On Mon, Jun 06, 2022 at 15:37:45 +0200, Peter Krempa wrote:
On Wed, Jun 01, 2022 at 14:50:21 +0200, Jiri Denemark wrote:
> QEMU keeps guest CPUs running even in postcopy-paused migration state so
> that processes that already have all memory pages they need migrated to
> the destination can keep running. However, this behavior might bring
> unexpected delays in interprocess communication as some processes will
> be stopped until migration is recover and their memory pages migrated.
> So let's make sure all guest CPUs are paused while postcopy migration is
> paused.
> ---
>
> Notes:
> Version 2:
> - new patch
>
> - this patch does not currently work as QEMU cannot handle "stop"

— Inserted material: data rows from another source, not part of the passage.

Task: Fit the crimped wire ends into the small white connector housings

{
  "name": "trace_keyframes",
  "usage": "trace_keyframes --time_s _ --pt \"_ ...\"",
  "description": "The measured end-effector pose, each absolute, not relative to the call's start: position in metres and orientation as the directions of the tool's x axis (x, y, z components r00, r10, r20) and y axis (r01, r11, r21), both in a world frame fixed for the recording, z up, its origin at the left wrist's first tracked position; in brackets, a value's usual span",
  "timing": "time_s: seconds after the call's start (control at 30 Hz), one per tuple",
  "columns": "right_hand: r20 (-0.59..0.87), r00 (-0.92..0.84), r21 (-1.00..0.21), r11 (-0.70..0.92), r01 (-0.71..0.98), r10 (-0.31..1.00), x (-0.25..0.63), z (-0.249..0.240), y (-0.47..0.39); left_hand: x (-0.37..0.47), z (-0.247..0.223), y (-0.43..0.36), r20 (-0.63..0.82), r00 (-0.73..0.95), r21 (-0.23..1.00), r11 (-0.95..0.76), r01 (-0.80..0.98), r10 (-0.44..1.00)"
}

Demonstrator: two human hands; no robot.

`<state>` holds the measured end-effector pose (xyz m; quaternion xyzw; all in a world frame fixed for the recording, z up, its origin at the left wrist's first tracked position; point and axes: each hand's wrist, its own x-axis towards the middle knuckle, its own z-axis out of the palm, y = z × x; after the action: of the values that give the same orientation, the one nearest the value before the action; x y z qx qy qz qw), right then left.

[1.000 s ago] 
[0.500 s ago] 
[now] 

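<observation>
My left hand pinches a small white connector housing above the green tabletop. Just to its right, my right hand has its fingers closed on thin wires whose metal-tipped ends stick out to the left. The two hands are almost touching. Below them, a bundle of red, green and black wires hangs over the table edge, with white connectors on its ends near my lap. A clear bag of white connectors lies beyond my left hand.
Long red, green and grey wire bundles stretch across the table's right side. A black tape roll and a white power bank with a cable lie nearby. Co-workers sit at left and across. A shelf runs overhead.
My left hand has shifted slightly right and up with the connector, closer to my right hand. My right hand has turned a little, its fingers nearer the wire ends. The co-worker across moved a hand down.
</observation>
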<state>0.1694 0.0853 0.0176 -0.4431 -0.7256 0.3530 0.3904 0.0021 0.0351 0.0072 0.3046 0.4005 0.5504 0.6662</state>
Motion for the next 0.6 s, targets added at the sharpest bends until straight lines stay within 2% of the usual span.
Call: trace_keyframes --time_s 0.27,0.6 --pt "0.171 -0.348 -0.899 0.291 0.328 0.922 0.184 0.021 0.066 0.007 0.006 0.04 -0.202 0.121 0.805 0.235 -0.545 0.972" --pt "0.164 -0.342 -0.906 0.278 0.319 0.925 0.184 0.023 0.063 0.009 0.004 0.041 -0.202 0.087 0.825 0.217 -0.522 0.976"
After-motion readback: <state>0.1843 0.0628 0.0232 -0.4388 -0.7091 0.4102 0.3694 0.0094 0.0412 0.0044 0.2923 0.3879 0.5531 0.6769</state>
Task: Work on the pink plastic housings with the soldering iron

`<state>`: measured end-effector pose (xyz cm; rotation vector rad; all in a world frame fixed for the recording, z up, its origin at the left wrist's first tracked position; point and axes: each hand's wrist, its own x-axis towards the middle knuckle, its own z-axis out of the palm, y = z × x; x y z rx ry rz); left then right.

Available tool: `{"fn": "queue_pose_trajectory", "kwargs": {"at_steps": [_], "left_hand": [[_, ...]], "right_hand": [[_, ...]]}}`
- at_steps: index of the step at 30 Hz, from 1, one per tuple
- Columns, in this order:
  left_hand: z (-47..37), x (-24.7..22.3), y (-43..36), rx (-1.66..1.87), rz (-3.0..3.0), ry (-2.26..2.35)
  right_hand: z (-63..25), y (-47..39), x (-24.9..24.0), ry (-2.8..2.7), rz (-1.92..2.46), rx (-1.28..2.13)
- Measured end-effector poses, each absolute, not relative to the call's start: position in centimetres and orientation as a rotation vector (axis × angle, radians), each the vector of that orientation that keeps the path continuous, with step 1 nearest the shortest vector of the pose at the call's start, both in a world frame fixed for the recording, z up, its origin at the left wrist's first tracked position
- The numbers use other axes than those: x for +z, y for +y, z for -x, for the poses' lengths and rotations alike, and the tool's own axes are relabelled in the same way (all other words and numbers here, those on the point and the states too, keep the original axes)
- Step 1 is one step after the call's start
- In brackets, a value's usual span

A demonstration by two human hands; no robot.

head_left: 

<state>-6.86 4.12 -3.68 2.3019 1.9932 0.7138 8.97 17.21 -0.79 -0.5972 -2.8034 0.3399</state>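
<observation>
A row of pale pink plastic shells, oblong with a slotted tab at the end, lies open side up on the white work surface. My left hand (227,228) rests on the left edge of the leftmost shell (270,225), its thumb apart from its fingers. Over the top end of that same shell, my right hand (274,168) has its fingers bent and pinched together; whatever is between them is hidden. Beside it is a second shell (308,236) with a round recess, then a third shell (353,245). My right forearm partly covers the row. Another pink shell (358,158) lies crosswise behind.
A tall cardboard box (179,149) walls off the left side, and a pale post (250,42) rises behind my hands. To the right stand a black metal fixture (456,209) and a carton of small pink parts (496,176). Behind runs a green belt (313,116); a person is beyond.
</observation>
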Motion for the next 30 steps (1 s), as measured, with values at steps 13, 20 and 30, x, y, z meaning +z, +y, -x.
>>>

> QMP command while in postcopy-paused state... the monitor just
> hangs (see
https://gitlab.com/qemu-project/qemu/-/issues/1052 )
Does it then somehow self-heal? Because if not ...
> + } else if (state == VIR_DOMAIN_PAUSED) {
> + qemuProcessStopCPUs(driver, vm, reason, asyncJob);
Then this will obviously break our ability to control qemu. If that is
forever, then we certainly should not be doing this.
In which case if we want to go ahead with pausing it ourselves, once
qemu fixes the issue you've mentioned above, they need to also add a
'feature' flag into QMP which we can probe and avoid breaking qemu
willingly.
Exactly. We either need QEMU to stop the CPUs by itself or fix the bug
and add a way for us to probe it was fixed. Currently our code would
just hang waiting for QEMU reply.
Because of this, pushing the series even without this RFC patch (before
the QEMU issue is sorted out in some way) is actually better than
keeping the current "always pause, even if QEMU is still migrating"
behavior as with the current code we may get stuck after sending "stop"
while QEMU migration is in postcopy-paused.
Jirka